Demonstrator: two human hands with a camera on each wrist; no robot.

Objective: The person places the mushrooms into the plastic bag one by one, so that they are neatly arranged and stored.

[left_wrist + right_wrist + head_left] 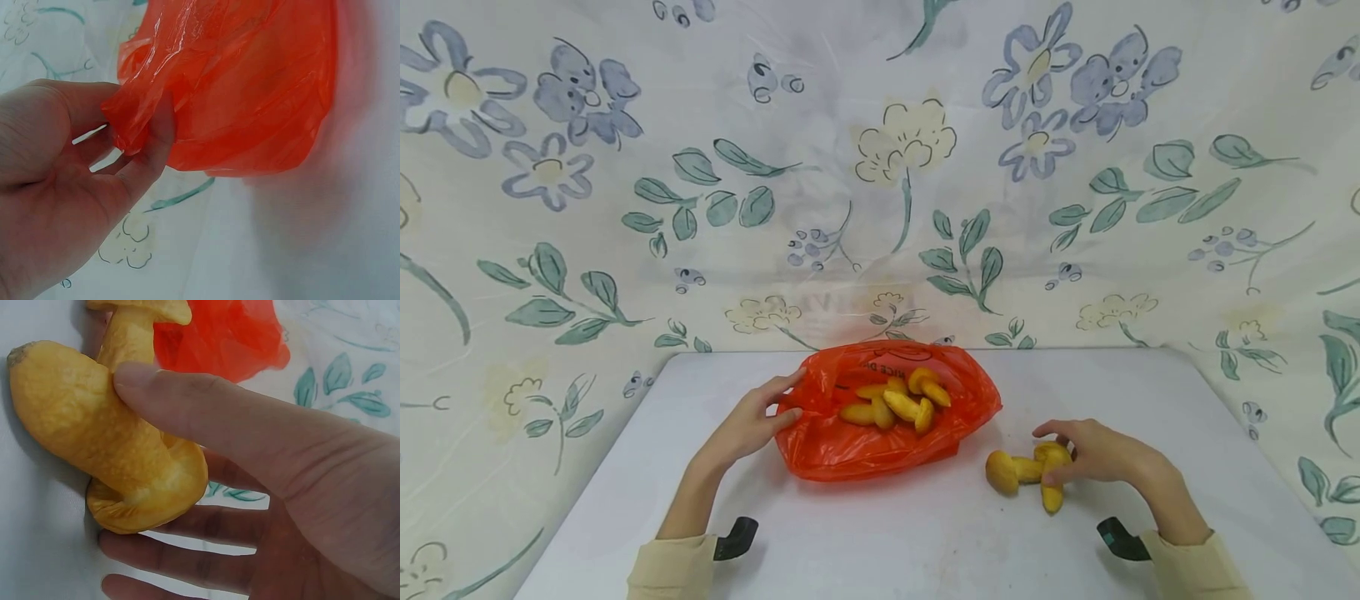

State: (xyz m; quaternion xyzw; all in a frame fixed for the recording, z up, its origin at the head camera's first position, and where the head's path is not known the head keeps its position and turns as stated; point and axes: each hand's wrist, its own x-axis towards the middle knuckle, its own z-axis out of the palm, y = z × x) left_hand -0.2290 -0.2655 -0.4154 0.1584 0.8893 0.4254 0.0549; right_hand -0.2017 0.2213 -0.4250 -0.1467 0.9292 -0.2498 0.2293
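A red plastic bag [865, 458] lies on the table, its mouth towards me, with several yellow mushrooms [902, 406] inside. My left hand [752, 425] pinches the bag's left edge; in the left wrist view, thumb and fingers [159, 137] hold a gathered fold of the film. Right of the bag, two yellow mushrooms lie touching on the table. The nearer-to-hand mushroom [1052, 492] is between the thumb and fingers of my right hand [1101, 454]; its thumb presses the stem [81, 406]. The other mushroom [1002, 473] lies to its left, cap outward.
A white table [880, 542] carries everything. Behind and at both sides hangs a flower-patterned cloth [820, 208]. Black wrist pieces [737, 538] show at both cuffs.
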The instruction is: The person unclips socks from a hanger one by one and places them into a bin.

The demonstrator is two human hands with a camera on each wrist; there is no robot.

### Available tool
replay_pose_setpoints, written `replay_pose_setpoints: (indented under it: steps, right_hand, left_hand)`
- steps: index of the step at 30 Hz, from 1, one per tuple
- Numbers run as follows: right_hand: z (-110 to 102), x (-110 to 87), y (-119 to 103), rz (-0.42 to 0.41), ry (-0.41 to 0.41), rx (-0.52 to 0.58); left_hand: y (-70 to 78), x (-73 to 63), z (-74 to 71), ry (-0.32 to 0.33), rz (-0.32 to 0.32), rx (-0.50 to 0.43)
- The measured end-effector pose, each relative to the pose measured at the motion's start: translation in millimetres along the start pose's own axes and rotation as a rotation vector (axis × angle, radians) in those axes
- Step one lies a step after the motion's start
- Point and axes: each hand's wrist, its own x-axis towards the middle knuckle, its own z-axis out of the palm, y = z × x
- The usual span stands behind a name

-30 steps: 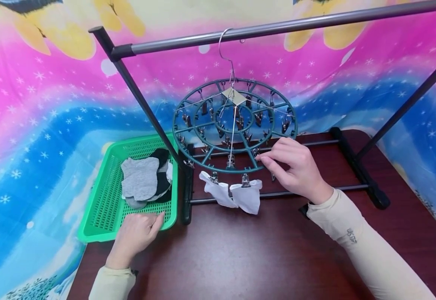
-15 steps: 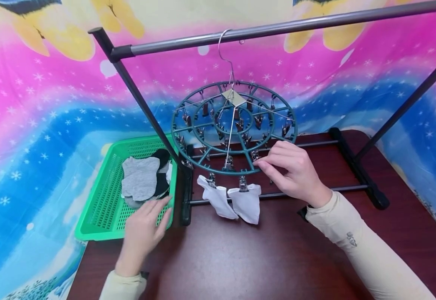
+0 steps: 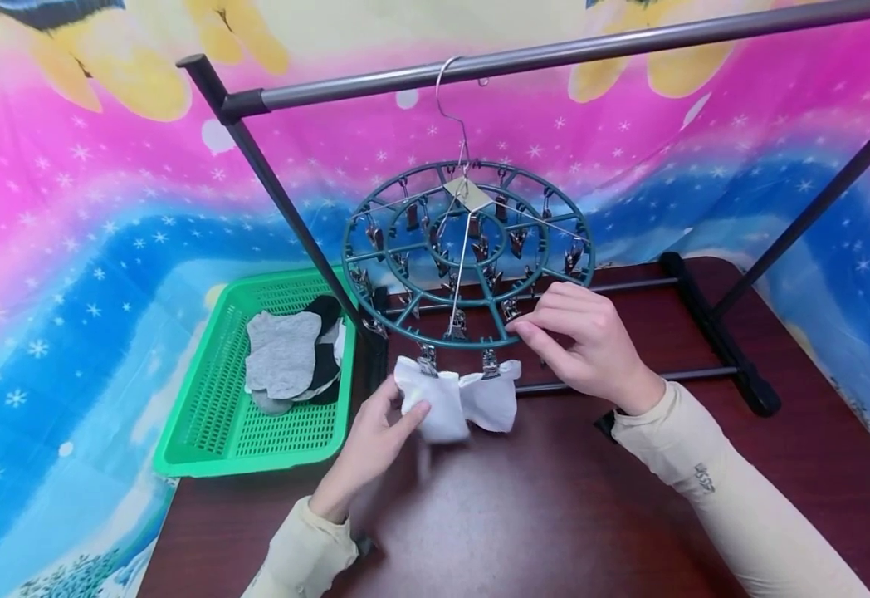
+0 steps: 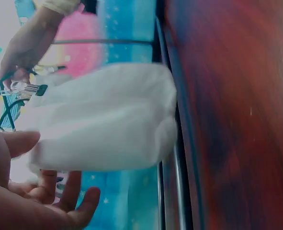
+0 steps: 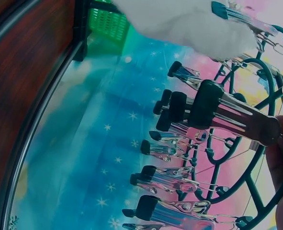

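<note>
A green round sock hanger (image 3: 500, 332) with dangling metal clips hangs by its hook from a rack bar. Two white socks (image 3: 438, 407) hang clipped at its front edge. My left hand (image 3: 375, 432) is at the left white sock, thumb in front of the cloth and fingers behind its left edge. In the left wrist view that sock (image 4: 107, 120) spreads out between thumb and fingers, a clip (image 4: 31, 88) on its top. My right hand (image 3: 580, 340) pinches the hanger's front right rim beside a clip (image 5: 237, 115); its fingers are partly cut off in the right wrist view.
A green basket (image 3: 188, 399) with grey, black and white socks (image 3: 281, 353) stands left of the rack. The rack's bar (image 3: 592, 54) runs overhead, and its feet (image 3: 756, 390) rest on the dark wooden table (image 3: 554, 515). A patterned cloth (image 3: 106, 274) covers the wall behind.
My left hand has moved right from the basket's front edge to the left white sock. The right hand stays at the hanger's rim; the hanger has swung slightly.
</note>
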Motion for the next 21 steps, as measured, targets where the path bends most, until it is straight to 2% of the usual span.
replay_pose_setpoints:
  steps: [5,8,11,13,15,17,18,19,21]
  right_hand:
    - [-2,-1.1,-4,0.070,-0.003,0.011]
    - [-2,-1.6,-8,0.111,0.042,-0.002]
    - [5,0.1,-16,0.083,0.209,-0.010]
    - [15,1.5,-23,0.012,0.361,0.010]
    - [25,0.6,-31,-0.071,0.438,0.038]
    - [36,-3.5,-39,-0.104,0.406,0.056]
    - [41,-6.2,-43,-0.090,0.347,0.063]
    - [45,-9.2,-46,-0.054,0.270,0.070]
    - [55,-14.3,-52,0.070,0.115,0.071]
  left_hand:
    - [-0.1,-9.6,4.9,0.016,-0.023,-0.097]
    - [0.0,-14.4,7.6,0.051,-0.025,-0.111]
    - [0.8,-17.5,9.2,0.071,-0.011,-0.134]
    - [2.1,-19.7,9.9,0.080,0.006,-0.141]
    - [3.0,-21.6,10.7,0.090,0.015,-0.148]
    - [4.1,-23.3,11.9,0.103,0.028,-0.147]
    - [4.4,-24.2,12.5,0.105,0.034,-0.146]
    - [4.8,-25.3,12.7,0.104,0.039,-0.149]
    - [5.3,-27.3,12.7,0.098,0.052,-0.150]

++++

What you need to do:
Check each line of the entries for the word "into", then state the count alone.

Completed exercise:
2